Geoff Berkshire, Variety: “…’The Skeleton Twins’ captures the way siblings develop their own unique comedic shorthands in a way few films ever have. Johnson also nails the flip side of that tight link: They’re capable of hurting each other like no one else can.”

May 23

“The Normal One”: And Having a “Difficult” Sibling

When you look in the mirror, your difficult sibling always looks back, though the image is distorted. In the shadows lurk parts of yourself and your past that you don’t want to notice. Behind the reflection, silently influencing the interaction, stand your parents, your grandparents, and all their siblings. Jeanne Safer, Ph.D., author of The Normal One

From the intro to Jeanne Safer‘s book about the so-called “normal” sibling—The Normal One: Life with a Difficult or Damaged Sibling (2002):

Nobody knows I have a brother. My best friends never hear his name. He has always been a source of embarrassment and discomfort for me, but I’ve never wondered very much about his impact on my life. Being his sister feels vaguely unreal and irrelevant; my destiny has nothing to do with his.

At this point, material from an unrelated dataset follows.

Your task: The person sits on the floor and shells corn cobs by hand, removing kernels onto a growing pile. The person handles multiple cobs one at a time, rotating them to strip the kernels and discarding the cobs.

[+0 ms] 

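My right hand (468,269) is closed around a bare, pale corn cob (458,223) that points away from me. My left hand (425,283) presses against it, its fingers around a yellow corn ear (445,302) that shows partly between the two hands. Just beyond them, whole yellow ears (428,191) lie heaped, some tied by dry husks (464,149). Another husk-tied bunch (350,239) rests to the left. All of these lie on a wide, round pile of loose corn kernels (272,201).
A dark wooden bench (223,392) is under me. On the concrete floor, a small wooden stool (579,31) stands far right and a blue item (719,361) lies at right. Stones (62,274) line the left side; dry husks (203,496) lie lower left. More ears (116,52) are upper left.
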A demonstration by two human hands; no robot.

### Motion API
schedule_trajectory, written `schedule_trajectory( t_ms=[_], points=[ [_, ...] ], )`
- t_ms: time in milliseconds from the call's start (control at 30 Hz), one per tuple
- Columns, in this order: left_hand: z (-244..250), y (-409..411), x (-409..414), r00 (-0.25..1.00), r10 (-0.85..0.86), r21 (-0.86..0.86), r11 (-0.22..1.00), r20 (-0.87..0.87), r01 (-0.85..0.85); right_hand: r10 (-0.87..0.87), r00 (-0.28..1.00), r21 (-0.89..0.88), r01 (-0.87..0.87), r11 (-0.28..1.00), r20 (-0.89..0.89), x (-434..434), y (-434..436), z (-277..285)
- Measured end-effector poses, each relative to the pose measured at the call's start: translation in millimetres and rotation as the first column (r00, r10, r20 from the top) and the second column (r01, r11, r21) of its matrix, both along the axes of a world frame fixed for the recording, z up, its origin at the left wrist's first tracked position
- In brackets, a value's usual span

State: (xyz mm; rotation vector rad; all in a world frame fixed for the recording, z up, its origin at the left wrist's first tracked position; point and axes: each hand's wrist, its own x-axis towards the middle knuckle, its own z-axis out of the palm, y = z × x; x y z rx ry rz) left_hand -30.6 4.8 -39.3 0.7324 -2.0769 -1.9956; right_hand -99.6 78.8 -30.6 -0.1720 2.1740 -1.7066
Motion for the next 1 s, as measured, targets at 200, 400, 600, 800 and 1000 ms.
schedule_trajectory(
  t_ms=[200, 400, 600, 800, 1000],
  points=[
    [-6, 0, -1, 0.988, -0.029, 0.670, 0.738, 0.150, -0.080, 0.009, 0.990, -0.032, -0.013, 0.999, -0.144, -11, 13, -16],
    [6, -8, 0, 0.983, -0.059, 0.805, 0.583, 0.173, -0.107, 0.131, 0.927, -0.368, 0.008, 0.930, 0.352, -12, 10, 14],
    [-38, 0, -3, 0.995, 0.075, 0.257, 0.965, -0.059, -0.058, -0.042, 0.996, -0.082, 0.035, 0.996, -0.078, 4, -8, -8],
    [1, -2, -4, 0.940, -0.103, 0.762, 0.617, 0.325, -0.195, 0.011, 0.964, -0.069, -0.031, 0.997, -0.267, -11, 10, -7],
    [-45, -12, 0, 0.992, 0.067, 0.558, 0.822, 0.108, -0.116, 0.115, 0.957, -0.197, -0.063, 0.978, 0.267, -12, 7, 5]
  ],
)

This is astonishing, because I am a psychotherapist who has spent years trying to understand my own and my patients’ childhoods. Somehow I’ve managed to erase my own closest relative.

I am not alone.

Safer’s relationship with her troubled older sibling, now deceased, is by no means unique. She interviewed over 60 other “normals” who meet the following description:

Cheerful caretakers, mature before their time, they are supposed to consider themselves lucky to be normal. They feel tormented by the compulsion to compensate for their parents’ disappointments by having no problems and making no demands, and they are often unaware of the massive external and internal pressure to pretend that nothing is amiss.

Safer identifies a syndrome she calls the “Caliban Syndrome“—taken from the relationship between Miranda and Caliban in Shakespeare’s The Tempest—and describes four components:

  • premature maturity
  • compulsion to achieve
  • survivor guilt
  • fear of contagion (dread of magically catching the disability)

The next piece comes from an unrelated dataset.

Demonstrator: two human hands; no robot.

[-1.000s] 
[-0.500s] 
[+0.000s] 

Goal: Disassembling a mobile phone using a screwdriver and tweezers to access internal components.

Being aware of these, of course, can help the “normal” come to terms with his or her role and identity—and possibly figure out whether a better relationship can be achieved with the other sibling.

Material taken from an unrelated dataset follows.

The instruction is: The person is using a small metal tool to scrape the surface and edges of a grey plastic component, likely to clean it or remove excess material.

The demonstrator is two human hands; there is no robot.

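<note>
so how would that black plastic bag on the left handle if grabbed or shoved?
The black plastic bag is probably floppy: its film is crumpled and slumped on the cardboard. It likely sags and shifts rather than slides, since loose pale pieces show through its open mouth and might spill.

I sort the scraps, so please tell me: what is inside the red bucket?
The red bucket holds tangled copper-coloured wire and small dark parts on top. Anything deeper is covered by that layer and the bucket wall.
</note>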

In 2012 Safer followed up with Cain’s Legacy: Liberating Siblings from a Lifetime of Rage, Shame, Secrecy, and Regret.

Siblings, says Safer, have their own language of discontent and “grievance collection,” some of which is focused on their parents and some on their own relationship. For example:

  • “You were always Mom’s favorite.”
  • “Mom and Dad are always at your house but they never visit me.”
  • “You never call me.”

The following are Safer’s recommended steps to “Putting a Stop to Sibling Rivalry“:

  • The first step is to think. Who is this person outside his or her relationship with you? What do you like about your sibling? Remember the positive memories. Identify why you think the relationship is worth fixing—if it is.
  • Take the initiative to change. It could be a gesture, like an offer to help with a sick child, a conversation or a letter. Be sincere and don’t ignore the obvious. Say: ‘These conversations between us are painful. I would like to see if we can make our relationship better.’
  • Gestures count. Not everyone is comfortable talking about a strained relationship, especially men. But phone calls, invitations to spend time together, attempts to help should be seen as peace offerings.
  • Consider your sibling’s point of view. Try not to be defensive. What did childhood look like through his or her eyes? ‘You have to be willing to see an unflattering portrait of yourself,’ Dr. Safer says.
  • Tell your sibling what you respect. ‘I love your sense of humor.’ ‘I admire what a good parent you are.’
  • And, finally: ‘It won’t kill you to apologize,’ Dr. Safer says.